■ **WHAT IS BEING ASKED**: Without changing anything, output the records below.

════

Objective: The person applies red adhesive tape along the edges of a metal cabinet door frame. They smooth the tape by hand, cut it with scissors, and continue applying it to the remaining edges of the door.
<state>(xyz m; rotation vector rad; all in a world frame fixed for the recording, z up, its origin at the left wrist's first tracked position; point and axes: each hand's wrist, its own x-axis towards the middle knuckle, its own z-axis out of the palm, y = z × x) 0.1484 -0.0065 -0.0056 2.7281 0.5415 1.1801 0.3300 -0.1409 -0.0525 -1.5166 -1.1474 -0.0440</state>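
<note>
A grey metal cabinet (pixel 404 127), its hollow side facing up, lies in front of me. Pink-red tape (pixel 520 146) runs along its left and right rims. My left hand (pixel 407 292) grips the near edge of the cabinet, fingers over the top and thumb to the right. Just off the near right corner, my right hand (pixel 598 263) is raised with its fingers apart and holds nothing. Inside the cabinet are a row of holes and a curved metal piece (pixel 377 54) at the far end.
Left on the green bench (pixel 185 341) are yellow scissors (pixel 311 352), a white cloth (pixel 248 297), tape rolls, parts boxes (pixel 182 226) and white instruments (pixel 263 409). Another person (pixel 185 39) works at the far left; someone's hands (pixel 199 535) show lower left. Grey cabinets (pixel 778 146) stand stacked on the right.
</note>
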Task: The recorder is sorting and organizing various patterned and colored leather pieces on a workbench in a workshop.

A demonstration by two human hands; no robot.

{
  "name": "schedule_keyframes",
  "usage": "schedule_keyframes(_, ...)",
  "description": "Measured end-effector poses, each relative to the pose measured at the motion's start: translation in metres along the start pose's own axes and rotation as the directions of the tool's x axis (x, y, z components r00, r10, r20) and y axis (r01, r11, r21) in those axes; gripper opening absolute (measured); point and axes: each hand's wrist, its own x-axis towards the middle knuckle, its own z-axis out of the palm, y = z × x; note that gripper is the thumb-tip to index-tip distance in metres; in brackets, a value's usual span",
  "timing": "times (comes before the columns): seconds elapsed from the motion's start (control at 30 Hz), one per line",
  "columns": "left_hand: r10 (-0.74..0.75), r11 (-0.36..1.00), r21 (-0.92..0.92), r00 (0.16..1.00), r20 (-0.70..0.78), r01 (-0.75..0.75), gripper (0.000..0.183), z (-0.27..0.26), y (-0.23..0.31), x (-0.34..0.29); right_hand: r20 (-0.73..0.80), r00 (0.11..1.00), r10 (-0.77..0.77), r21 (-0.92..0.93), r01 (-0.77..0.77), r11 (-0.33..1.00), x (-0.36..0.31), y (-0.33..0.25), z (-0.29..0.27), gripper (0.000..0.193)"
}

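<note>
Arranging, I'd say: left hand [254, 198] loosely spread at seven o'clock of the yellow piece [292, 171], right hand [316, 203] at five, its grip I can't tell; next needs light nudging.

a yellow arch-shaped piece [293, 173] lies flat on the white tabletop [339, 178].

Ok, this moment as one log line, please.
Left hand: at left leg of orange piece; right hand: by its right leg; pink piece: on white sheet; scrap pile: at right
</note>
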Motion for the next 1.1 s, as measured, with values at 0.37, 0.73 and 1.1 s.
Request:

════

■ **ANSWER AREA**:
Objective: The person applies red adhesive tape along the edges of a metal cabinet door frame. They smooth the tape by hand, cut it with scissors, and continue applying it to the remaining edges of the door.
<state>(xyz m; rotation vector rad; all in a world frame fixed for the recording, z up, its origin at the left wrist's first tracked position; point and axes: each hand's wrist, its own x-axis towards the middle knuckle, its own z-axis out of the palm, y = z × x) 0.1484 -0.0065 -0.0056 2.7281 0.5415 1.1801 0.3300 -0.1409 -0.0525 -1.5166 -1.1474 -0.0440</state>
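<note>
A grey metal cabinet (pixel 404 127), its hollow side facing up, lies in front of me. Pink-red tape (pixel 520 146) runs along its left and right rims. My left hand (pixel 407 292) grips the near edge of the cabinet, fingers over the top and thumb to the right. Just off the near right corner, my right hand (pixel 598 263) is raised with its fingers apart and holds nothing. Inside the cabinet are a row of holes and a curved metal piece (pixel 377 54) at the far end.
Left on the green bench (pixel 185 341) are yellow scissors (pixel 311 352), a white cloth (pixel 248 297), tape rolls, parts boxes (pixel 182 226) and white instruments (pixel 263 409). Another person (pixel 185 39) works at the far left; someone's hands (pixel 199 535) show lower left. Grey cabinets (pixel 778 146) stand stacked on the right.
</note>
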Task: The recorder is sorting and organizing various patterned and colored leather pieces on a workbench in a workshop.

A demonstration by two human hands; no robot.

{
  "name": "schedule_keyframes",
  "usage": "schedule_keyframes(_, ...)",
  "description": "Measured end-effector poses, each relative to the pose measured at the motion's start: translation in metres along the start pose's own axes and rotation as the directions of the tool's x axis (x, y, z components r00, r10, r20) and y axis (r01, r11, r21) in those axes; gripper opening absolute (measured); point and axes: each hand's wrist, its own x-axis towards the middle knuckle, its own z-axis out of the palm, y = z × x; note that gripper is the thumb-tip to index-tip distance in metres; in brackets, a value's usual span",
  "timing": "times (comes before the columns): seconds elapsed from the motion's start (control at 30 Hz), one per line",
  "columns": "left_hand: r10 (-0.74..0.75), r11 (-0.36..1.00), r21 (-0.92..0.92), r00 (0.16..1.00), r20 (-0.70..0.78), r01 (-0.75..0.75), gripper (0.000..0.183), z (-0.27..0.26), y (-0.23..0.31), x (-0.34..0.29); right_hand: r20 (-0.73..0.80), r00 (0.11..1.00), r10 (-0.77..0.77), r21 (-0.92..0.93), r01 (-0.77..0.77), r11 (-0.33..1.00), x (-0.36..0.31), y (-0.33..0.25), z (-0.29..0.27), gripper (0.000..0.193)"
}

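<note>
Arranging, I'd say: left hand [254, 198] loosely spread at seven o'clock of the yellow piece [292, 171], right hand [316, 203] at five, its grip I can't tell; next needs light nudging.

a yellow arch-shaped piece [293, 173] lies flat on the white tabletop [339, 178].

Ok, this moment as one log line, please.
Left hand: at left leg of orange piece; right hand: by its right leg; pink piece: on white sheet; scrap pile: at right
</note>
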Motion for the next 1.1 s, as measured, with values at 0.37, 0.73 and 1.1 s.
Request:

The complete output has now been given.